Gerne agile Teams, aber bitte mit festen Meilensteinen - der Wunsch, die Vorteile der agilen und der Wasserfall-Methode zu kombinieren und so ein flexibles Produkt in einem vorab definierten Zeitrahmen zu erhalten, geht leider nicht in Erfüllung. Agile Projekte lassen sich nicht in ein enges Korsett pressen, traditionell gemanagte Projekte können sich nicht im Verlauf an geänderte Kundenerwartungen anpassen.
Für agil gilt: ganz - oder gar nicht
Ein Team kann nicht erfolgreich agil agieren, wenn Entscheidungen final vom Top-Management getroffen werden müssen, dieses aber im Tagesgeschäft keine Zeit hat, sich in regelmäßigen Abständen mit dem Projekt zu beschäftigen. Oder auf bestimmten Umfängen, bindenden Terminen zur Fertigstellung oder Festpreisen in der Zusammenarbeit mit internen und externen Dienstleistern besteht.

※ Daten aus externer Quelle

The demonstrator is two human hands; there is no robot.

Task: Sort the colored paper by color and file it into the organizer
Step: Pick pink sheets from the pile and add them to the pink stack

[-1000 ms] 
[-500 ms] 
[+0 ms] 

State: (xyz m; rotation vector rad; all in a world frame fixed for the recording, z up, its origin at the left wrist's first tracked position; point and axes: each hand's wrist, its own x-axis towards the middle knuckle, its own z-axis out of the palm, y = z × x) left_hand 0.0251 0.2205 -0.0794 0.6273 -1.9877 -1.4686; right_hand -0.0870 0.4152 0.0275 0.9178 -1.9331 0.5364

Unternehmen müssen sich deshalb ehrlich fragen: Können sie vor Projektbeginn sicherstellen, dass das passende Mindset in ihrer Organisation verankert ist sowie Management und die Mitarbeiter bereit für und geschult in agilen Verfahren sind? Lautet die Antwort ja, sind Scrum und Co leistungsfähige Methoden, um (Entwicklungs-)Projekte durchzuführen. Kann dies jedoch nicht garantiert werden, sind sie gut beraten, beim nächsten anstehenden Projekt auf die routinierten Wasserfall-Prinzipien mit allen Nachteilen zu setzen - und parallel dazu das Fundament für den Einsatz agiler Methoden in Zukunft zu legen.